Goal of the exercise: Give the lines below again exactly, starting with the line that holds "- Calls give" and going on through the line that holds "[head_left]".

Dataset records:
********************

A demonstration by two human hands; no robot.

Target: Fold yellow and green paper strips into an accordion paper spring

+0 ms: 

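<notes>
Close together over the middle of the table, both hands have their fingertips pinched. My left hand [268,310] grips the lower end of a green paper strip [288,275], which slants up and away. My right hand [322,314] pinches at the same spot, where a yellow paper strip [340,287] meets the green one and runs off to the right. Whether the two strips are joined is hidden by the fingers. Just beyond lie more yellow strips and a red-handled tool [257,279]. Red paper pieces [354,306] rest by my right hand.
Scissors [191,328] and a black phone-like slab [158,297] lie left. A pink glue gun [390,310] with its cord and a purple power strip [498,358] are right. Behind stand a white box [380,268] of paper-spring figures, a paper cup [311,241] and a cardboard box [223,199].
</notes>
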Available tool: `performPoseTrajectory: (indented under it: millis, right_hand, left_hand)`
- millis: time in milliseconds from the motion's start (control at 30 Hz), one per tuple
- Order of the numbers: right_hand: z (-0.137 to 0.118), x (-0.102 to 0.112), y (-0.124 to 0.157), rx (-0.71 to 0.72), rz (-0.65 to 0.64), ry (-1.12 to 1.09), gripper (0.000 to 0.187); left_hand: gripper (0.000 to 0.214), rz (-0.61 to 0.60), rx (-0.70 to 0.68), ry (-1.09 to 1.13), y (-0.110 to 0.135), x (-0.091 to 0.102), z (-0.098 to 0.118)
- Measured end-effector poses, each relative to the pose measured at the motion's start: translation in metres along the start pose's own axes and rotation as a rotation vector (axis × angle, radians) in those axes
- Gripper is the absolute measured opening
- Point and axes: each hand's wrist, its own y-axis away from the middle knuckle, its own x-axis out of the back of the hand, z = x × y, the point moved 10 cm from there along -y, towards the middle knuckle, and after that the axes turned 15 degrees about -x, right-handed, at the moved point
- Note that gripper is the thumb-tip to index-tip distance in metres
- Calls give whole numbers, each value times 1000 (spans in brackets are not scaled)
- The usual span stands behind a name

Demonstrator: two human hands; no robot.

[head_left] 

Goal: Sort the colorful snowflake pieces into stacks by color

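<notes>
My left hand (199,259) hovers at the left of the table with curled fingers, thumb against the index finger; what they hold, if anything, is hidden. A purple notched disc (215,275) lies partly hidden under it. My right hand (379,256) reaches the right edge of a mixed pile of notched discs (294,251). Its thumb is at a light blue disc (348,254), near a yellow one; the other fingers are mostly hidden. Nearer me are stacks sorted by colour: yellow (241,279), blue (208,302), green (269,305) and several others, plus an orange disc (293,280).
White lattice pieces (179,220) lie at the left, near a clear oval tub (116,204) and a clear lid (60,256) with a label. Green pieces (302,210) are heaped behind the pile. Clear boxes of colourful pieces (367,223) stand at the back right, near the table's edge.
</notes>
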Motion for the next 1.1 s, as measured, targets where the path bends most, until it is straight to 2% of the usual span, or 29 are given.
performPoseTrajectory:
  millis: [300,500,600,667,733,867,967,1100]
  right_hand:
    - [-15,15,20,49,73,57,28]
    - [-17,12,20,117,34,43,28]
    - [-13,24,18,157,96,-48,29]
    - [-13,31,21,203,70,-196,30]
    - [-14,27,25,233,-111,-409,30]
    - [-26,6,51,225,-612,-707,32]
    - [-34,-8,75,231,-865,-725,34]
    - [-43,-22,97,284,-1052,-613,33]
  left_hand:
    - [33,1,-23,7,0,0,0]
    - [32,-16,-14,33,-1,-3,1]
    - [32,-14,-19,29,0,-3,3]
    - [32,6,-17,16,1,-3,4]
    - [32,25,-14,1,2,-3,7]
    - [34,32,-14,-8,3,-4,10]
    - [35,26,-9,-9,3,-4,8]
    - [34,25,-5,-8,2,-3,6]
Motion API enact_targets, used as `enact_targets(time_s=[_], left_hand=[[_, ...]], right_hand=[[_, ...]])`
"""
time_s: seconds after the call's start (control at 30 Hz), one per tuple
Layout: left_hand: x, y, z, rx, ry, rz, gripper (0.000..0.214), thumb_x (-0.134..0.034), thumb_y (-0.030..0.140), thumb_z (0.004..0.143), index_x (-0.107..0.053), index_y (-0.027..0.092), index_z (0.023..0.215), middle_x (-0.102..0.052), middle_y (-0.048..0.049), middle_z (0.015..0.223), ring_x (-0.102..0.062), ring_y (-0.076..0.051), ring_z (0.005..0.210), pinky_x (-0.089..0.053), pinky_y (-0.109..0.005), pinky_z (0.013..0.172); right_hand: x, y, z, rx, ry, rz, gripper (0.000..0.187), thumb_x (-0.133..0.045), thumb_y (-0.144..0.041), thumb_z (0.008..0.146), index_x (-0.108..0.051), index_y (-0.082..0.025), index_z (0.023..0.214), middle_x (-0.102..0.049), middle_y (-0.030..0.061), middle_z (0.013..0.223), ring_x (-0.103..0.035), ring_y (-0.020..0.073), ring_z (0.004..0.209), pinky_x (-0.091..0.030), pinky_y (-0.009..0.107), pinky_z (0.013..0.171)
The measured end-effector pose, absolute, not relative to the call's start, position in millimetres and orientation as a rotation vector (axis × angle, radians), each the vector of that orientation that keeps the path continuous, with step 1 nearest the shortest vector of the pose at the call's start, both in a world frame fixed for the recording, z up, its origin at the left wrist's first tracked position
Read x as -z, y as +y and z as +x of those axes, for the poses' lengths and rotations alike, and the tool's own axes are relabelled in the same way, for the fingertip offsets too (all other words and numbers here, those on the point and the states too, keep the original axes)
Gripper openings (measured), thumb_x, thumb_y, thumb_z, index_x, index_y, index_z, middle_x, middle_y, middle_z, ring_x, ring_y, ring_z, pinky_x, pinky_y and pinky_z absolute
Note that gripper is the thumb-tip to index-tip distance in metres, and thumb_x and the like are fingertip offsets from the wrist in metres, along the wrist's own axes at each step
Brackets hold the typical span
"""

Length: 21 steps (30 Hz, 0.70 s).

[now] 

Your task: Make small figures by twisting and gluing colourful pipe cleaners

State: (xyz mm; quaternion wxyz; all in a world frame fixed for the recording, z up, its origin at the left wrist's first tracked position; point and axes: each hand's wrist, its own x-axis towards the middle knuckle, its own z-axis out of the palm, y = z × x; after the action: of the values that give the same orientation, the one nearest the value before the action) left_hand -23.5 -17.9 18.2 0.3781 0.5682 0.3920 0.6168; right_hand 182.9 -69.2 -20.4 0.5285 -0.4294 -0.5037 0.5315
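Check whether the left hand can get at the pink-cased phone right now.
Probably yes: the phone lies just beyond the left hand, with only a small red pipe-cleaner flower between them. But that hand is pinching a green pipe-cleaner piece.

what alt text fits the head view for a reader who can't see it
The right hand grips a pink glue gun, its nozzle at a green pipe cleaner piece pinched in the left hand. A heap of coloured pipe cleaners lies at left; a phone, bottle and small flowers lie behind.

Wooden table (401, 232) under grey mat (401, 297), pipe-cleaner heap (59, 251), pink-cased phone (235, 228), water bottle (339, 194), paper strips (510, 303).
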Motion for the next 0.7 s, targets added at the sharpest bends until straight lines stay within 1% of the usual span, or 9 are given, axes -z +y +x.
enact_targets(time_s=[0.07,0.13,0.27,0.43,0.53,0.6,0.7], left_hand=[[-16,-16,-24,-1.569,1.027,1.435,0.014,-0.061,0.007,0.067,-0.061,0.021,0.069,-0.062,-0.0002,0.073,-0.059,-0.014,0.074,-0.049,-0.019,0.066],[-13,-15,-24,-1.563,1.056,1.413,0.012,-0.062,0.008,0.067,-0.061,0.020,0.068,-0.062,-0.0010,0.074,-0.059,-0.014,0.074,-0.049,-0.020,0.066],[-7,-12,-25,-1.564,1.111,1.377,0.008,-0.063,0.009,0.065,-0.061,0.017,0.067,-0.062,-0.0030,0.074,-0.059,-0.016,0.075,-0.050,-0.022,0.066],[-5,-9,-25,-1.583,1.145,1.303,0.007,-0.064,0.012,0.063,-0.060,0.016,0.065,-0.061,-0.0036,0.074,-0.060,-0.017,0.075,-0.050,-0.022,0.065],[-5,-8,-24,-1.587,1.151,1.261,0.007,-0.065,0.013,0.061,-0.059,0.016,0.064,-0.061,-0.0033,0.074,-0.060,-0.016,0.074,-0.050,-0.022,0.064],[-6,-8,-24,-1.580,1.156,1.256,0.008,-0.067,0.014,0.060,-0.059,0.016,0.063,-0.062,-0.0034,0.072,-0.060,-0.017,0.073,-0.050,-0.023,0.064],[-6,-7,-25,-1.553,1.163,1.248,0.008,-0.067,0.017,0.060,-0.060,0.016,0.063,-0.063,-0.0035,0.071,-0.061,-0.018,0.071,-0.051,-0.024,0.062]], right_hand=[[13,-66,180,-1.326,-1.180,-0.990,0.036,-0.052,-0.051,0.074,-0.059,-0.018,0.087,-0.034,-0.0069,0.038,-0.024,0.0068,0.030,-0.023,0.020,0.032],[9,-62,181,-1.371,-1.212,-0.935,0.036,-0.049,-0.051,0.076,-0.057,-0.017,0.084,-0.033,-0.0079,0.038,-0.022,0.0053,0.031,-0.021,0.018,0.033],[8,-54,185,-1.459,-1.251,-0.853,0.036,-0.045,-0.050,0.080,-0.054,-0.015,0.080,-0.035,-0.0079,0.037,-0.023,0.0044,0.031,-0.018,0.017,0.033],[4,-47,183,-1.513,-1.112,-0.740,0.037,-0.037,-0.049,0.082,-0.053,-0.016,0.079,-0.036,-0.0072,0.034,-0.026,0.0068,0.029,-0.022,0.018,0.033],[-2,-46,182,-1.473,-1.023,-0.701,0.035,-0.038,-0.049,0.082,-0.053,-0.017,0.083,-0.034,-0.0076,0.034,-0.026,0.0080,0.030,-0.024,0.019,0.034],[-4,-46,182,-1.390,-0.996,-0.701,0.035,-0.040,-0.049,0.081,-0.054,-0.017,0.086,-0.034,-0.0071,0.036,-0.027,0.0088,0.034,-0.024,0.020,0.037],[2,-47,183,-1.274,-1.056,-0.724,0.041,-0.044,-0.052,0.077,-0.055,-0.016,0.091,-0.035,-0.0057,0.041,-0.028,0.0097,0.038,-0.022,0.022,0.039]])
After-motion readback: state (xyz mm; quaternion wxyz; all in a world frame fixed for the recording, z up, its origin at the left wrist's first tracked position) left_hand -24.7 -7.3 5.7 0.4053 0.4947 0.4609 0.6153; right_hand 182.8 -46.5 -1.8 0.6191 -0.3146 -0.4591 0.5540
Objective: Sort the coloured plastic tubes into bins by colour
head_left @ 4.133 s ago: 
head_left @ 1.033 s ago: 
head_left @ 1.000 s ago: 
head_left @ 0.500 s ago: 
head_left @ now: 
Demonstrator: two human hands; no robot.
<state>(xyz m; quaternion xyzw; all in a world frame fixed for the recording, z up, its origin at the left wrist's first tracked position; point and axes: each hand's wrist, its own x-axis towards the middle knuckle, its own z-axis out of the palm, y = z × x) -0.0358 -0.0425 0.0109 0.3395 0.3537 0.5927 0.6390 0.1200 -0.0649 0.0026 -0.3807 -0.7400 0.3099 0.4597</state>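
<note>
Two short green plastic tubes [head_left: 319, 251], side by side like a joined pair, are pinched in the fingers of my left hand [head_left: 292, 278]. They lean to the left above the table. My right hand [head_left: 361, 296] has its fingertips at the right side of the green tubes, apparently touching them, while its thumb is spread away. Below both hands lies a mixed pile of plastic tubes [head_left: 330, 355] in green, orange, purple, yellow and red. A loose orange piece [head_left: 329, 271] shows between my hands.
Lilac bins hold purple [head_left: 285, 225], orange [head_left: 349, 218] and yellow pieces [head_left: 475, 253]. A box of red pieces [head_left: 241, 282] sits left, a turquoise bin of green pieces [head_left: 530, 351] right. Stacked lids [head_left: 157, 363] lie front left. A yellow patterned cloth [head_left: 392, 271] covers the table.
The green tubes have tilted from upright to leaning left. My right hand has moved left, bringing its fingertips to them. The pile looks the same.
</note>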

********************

Response:
- Calls give whole numbers, each value times 1000 (spans in brackets are not scaled)
- The usual span stands behind a name

Demonstrator: two human hands; no robot.

[head_left] 

Nothing else is required to complete the output.